#### [WORK TASK]
Reproduce all of the data exactly as written.

#### [DATASET SECTION]
*** Begin section ***

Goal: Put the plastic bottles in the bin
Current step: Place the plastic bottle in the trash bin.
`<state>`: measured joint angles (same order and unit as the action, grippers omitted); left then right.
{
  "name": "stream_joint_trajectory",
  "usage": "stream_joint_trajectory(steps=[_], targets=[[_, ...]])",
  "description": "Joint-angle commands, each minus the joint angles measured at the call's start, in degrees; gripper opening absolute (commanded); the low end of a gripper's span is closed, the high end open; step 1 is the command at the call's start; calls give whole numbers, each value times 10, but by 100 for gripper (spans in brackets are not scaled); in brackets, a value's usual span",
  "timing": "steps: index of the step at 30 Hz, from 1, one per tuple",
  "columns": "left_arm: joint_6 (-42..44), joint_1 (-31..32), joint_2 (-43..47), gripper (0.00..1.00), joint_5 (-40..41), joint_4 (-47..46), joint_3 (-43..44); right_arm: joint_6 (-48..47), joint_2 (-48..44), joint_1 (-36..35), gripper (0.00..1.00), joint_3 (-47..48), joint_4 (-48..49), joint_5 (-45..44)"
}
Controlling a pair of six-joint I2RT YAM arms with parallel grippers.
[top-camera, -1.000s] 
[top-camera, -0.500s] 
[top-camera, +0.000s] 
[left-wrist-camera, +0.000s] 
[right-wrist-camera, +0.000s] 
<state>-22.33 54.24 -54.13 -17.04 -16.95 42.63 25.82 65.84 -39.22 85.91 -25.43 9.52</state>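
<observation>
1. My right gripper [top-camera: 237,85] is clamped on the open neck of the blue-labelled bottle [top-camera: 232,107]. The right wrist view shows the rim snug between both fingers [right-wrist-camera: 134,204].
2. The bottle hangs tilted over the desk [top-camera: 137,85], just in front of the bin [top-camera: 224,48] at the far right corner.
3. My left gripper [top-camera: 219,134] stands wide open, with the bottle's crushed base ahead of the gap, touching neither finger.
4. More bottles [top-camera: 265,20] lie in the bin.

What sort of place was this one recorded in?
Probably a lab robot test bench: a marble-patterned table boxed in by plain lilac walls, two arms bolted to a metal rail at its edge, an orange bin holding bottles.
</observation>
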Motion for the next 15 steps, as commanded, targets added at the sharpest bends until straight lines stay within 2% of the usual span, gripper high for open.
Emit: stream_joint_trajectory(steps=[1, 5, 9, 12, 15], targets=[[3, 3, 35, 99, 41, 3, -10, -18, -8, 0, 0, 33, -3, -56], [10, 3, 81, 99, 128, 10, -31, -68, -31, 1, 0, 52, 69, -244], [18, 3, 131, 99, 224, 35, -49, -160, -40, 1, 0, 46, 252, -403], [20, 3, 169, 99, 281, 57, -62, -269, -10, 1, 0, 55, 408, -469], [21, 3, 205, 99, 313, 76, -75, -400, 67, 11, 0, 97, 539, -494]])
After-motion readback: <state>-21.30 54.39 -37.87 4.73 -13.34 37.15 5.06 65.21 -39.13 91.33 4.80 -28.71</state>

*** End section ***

#### [TASK ANSWER]
Goal: Put the plastic bottles in the bin
Current step: Place the plastic bottle in the trash bin.
`<state>`: measured joint angles (same order and unit as the action, grippers omitted); left then right.
{
  "name": "stream_joint_trajectory",
  "usage": "stream_joint_trajectory(steps=[_], targets=[[_, ...]])",
  "description": "Joint-angle commands, each minus the joint angles measured at the call's start, in degrees; gripper opening absolute (commanded); the low end of a gripper's span is closed, the high end open; step 1 is the command at the call's start; calls give whole numbers, each value times 10, but by 100 for gripper (spans in brackets are not scaled); in brackets, a value's usual span",
  "timing": "steps: index of the step at 30 Hz, from 1, one per tuple",
  "columns": "left_arm: joint_6 (-42..44), joint_1 (-31..32), joint_2 (-43..47), gripper (0.00..1.00), joint_5 (-40..41), joint_4 (-47..46), joint_3 (-43..44); right_arm: joint_6 (-48..47), joint_2 (-48..44), joint_1 (-36..35), gripper (0.00..1.00), joint_3 (-47..48), joint_4 (-48..49), joint_5 (-45..44)"
}
Controlling a pair of six-joint I2RT YAM arms with parallel grippers.
[top-camera, -1.000s] 
[top-camera, -0.500s] 
[top-camera, +0.000s] 
[left-wrist-camera, +0.000s] 
[right-wrist-camera, +0.000s] 
<state>-22.33 54.24 -54.13 -17.04 -16.95 42.63 25.82 65.84 -39.22 85.91 -25.43 9.52</state>
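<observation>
1. My right gripper [top-camera: 237,85] is clamped on the open neck of the blue-labelled bottle [top-camera: 232,107]. The right wrist view shows the rim snug between both fingers [right-wrist-camera: 134,204].
2. The bottle hangs tilted over the desk [top-camera: 137,85], just in front of the bin [top-camera: 224,48] at the far right corner.
3. My left gripper [top-camera: 219,134] stands wide open, with the bottle's crushed base ahead of the gap, touching neither finger.
4. More bottles [top-camera: 265,20] lie in the bin.

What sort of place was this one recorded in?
Probably a lab robot test bench: a marble-patterned table boxed in by plain lilac walls, two arms bolted to a metal rail at its edge, an orange bin holding bottles.
</observation>
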Motion for the next 15 steps, as commanded, targets added at the sharpest bends until straight lines stay within 2% of the usual span, gripper high for open.
Emit: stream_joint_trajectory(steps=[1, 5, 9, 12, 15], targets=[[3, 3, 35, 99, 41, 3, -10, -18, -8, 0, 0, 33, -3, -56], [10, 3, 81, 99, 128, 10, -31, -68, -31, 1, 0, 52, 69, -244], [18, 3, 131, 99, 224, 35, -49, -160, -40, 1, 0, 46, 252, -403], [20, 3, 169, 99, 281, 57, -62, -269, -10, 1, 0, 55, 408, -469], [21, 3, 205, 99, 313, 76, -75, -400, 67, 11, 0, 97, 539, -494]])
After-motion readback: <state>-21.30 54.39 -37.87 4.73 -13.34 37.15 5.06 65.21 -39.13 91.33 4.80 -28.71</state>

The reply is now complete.